We have the entire place to ourselves in spite of the peak season, and the sun feels warm - not in the stuffy, glaring way the Manila sun hits you, but this kind of warmth feels nice and comforting. Mama and I fall asleep in a cabana on the first day (always the most exciting day!). Stomachs full from a hearty lunch, I sleep for what feels like a decade. I wake up to Alex and Bianca laughing at Louis, who is busy chasing waves and digging rocks on the shore, and I have no clue as to what time of the day it is. Life is good. The pool water is from the mountain and even in the midday sun I'm feeling for a swim.
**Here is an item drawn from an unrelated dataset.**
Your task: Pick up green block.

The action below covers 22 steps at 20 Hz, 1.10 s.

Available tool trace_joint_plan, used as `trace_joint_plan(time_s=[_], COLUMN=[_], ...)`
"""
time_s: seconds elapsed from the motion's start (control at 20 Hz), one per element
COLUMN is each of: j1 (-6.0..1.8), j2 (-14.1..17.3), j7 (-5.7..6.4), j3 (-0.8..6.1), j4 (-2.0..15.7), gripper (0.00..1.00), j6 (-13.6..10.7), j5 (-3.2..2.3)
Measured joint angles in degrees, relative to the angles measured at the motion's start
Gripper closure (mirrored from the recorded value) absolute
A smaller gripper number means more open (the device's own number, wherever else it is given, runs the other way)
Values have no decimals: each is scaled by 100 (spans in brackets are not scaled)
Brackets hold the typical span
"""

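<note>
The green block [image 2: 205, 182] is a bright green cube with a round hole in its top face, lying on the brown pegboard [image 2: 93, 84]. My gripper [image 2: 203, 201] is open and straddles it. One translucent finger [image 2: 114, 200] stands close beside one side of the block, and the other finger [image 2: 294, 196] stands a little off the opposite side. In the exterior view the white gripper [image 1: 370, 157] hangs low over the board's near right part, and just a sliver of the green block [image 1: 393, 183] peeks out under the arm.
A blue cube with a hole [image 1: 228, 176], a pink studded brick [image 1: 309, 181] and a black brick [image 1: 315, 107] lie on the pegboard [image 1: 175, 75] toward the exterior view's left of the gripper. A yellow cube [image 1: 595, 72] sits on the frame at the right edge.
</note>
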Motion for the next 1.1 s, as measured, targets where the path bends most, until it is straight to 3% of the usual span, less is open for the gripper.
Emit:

Mountain water is healing, or so they say, and I probably believe them. 



On our last day, that's when I take the most pictures. Stealing bites off the grilled corn before dinner, sending off our letters into the ocean, dipping my feet into the water a half a mile off shore, swimming with the fluffies -  I want to remember everything, because even now as I write this I've already begun to forget. One of my most treasured memories is catching Mama and Papa acting like complete teenagers in the pool after sun down. They're slow dancing in the water, and singing together, and just like that there are tears in my eyes. 


In Laiya we spent a couple of nights, just enough time to say goodbye without feeling like we hadn't gotten to know the place. Going elsewhere always feels wonderful, but it always reminds me how much I love coming home.